北ミサイル 山陰両県対応追われる、島根県は未明に会議

 北朝鮮の発射した弾道ミサイルが日本の排他的経済水域内の北海道沖に着弾した事態を受け、山陰両県では29日、庁内の連絡会議を開き、被害の確認や情報の共有などに当たった。

 島根県は、午前3時に危機管理連絡会議を招集。県庁防災センターに関係部署の幹部らが慌ただしく集合し、中国電力島根原発(松江市)をはじめ、県内漁協所属の漁船や水産練習船などに異常がないことなどを確認した。

 岸川慎一防災部長は「北朝鮮の情勢をみると、今後もこうした事態が想定される。引き続き情報の収集や連絡体制の確認をお願いしたい」と各部署に呼びかけた。

 鳥取県も、午前8時40分に情報連絡会議を開催。平井伸治知事や関係部署、自衛隊鳥取地方協力本部の幹部らが出席し、現状や今後の対応方針などについて話した。平井知事は「度重なるミサイル発射に激しい憤りを禁じ得ない。政府・国際社会に拉致問題を含めた解決を求めたい」とした。
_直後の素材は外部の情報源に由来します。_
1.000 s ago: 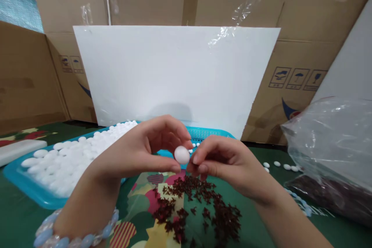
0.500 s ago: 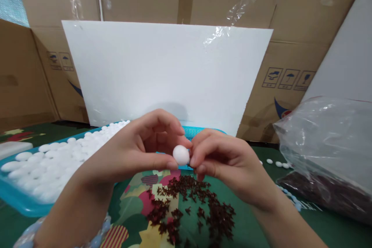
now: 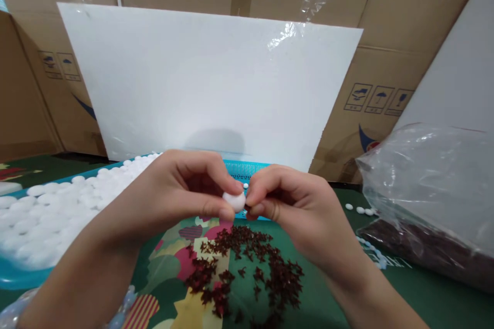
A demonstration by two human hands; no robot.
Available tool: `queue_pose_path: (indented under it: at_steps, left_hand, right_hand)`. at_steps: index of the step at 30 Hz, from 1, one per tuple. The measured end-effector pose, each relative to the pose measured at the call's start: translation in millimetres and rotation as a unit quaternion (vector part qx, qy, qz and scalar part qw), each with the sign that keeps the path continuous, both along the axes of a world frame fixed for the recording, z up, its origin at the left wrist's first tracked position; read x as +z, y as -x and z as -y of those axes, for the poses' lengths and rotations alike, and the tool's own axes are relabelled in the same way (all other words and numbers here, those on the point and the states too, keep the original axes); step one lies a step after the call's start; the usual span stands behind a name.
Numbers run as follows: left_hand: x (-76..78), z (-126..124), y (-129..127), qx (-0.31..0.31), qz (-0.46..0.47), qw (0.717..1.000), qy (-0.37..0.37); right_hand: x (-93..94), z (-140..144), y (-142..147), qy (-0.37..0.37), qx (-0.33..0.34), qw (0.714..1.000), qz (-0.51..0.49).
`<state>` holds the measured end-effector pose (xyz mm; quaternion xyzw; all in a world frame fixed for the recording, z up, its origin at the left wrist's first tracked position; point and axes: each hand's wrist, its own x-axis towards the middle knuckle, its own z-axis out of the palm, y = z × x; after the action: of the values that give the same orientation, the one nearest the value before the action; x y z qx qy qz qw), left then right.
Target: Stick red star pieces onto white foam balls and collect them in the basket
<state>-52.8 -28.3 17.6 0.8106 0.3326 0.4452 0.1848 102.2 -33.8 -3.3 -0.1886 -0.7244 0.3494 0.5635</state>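
Note:
Between the thumb and fingers of my left hand [image 3: 189, 185] is a small white ball [image 3: 234, 202]. My right hand [image 3: 295, 203] is closed in a pinch at the ball's right side, its fingertips touching or almost touching it. A bit of a dark brown piece [image 3: 247, 207] shows between those fingertips; most of it is hidden. Below both hands, many small dark red-brown star-shaped pieces [image 3: 283, 277] lie scattered on the patterned green tablecloth [image 3: 320, 303].
On the left stands a blue tray [image 3: 23, 278] heaped with white balls [image 3: 57, 216]. A blue perforated basket [image 3: 243, 168] sits behind my hands, before a white board [image 3: 208, 82] and cardboard boxes [image 3: 389, 51]. To the right lies a clear plastic bag [image 3: 420, 180] with dark contents.
My left fingers have closed in around the ball, and my right fingertips have come against its side. The view has shifted slightly, and a small white ball now shows in the basket behind.

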Motion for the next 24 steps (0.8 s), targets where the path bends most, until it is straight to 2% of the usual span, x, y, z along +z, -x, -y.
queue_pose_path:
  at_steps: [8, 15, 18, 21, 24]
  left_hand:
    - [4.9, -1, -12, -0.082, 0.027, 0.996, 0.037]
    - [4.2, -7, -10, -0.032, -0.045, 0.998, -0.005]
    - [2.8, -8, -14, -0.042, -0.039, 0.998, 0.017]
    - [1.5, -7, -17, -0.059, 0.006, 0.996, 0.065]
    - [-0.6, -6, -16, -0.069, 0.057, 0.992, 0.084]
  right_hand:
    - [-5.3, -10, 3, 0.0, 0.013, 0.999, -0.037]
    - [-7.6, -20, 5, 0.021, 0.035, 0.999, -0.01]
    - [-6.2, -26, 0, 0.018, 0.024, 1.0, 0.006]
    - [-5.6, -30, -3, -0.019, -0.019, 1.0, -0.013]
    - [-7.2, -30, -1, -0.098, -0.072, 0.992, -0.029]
 政府認定の北朝鮮による拉致被害者、松本京子さん=鳥取県米子市=の兄、孟(はじめ)さんは同県を通じて「今回のミサイルはかなりの距離を飛んでおり、わが国に被害が出ていたらと思うと心配だ。政府には、できるだけ早く拉致問題が解決するよう対応を願いたい」とコメントした。